Movie Review – Sunshine (2007)
by GEOFF GEIB
Ah, the sad state of affairs when a few specially chosen men and women must live together in the far reaches of the solar system on a last-ditch mission to save the earth. Will tension brew? Will humanity’s true nature be uncloaked? Will the filthiest toilet in all of outer space be revealed?
Such is the heart of Danny Boyle’s latest effort Sunshine. The sun is dying, and a group of t-shirt clad men and women are charged with flying into the sun and setting off a giant explosion, or big bang, if you will, in order to give our galactic battery a jump. While this sounds, and is, a little silly, almost all science-fiction demands a leap of faith, and the movie is so engaging and technically brilliant that questioning the plausibility of the premise never entered my mind. Frankly, the set-up is not terribly important and it ruins nothing to say that almost as soon as we meet our intrepid crew, things begin to spiral out of control.
While some of Boyle’s early work (Trainspotting, Shallow Grave) is a tad on the crassly cynical side, there exists a uniformly optimistic tone in his films (witness the ending of 28 Days later and The Beach, as well as the criminally undervalued A Life Less Ordinary) that again springs into being with Sunshine. Boyle wants to believe the best in people, and while his characters must pay the price of such exploration, it is in my mind a questionable exercise to operate otherwise, to examine life and argue for its pointlessness. With that sort of sensibility, one might as well go and coach the Clippers.
Sunshine essentially operates as a series of vignettes of rapidly escalating urgency whose thematic elements tie together. In structuring the film in such a manner, though, Boyle has muddled the waters, bringing idea after idea to the surface but granting short shrift to all. As such, the film feels disjointed, bringing the viewer to the edge, but never pushing him over. Sunshine is asking big questions – about God, moral culpability, sacrifice and death. In refusing to narrow the narrative structure of the film, Boyle has glossed over the subject matter rather than reveling in it. The characters never really get to explore what the movie asks the viewer to consider.

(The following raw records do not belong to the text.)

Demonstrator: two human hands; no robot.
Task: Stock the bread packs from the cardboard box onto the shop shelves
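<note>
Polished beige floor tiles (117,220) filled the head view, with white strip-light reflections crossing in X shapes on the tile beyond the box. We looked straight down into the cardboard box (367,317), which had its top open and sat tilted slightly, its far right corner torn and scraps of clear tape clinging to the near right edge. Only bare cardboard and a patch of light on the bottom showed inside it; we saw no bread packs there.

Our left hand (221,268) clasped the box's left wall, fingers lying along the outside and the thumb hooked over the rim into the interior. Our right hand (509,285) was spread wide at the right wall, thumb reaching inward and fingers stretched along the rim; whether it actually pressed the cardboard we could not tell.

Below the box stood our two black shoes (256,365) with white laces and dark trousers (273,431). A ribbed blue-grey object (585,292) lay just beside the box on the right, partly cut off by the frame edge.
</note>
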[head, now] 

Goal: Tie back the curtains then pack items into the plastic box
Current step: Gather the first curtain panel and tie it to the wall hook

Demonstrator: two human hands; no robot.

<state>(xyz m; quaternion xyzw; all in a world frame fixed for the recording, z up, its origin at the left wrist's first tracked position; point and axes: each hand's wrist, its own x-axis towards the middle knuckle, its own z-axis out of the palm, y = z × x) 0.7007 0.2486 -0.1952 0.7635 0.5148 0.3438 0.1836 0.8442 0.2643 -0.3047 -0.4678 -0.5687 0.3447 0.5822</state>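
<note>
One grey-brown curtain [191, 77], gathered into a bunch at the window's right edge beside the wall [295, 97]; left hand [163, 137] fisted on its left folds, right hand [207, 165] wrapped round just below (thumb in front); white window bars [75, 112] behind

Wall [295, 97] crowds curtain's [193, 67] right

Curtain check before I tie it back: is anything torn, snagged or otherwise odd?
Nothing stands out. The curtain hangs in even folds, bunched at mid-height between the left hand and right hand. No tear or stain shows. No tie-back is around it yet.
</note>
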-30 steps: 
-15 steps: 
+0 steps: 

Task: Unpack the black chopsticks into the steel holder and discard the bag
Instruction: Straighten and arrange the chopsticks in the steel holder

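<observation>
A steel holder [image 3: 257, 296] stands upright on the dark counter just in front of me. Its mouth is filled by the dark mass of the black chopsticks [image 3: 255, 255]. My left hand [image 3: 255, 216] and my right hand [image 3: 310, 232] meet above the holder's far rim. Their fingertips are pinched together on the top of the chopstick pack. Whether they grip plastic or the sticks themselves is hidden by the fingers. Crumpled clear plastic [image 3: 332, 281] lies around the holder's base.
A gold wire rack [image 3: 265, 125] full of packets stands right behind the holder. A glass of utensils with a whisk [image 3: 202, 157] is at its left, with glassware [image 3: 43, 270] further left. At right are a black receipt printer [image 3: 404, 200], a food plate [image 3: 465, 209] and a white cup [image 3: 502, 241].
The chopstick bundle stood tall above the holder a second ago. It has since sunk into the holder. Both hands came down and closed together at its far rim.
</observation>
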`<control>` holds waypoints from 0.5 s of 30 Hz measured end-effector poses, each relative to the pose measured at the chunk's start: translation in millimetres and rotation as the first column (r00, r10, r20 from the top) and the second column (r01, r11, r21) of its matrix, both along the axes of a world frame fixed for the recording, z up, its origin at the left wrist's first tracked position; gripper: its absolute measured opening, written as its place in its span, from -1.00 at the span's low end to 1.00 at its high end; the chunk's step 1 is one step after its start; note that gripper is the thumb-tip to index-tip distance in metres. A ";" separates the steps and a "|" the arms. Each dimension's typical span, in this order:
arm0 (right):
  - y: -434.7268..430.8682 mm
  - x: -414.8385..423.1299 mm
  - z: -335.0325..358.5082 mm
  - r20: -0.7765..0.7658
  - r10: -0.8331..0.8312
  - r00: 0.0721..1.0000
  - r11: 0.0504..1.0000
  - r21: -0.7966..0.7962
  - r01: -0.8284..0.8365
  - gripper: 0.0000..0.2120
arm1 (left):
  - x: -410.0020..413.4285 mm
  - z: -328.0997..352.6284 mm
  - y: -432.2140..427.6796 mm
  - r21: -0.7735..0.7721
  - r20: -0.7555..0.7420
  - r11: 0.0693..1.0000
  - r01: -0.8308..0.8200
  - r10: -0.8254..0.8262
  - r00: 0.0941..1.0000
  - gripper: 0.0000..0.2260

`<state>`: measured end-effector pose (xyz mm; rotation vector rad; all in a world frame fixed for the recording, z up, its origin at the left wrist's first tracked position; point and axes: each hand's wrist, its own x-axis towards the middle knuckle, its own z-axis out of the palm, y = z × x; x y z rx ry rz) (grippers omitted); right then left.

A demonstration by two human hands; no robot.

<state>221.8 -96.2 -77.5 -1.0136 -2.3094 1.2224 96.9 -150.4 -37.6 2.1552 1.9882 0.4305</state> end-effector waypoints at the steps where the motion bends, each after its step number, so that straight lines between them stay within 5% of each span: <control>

Which is a shame, because Sunshine is undeniably beautiful, a visually spectacular film that twists light to masterful effect, achieving a superior tone and mood that the script probably doesn’t deserve. It is a movie of brilliant sequences, and while it hops from bit to bit and shifts our focus around, ultimately to the detriment of the film as a whole, each sequence is startlingly effective. It is a tense, harrowing film whose actors understand the value of underplaying key moments and whose deaths never fail to evoke a real sense of loss.
The end result being that Sunshine’s only real sin is its failure to achieve greatness, which, I suppose, is hardly a valid criticism at a time when Who’s Your Caddy is given a wide release.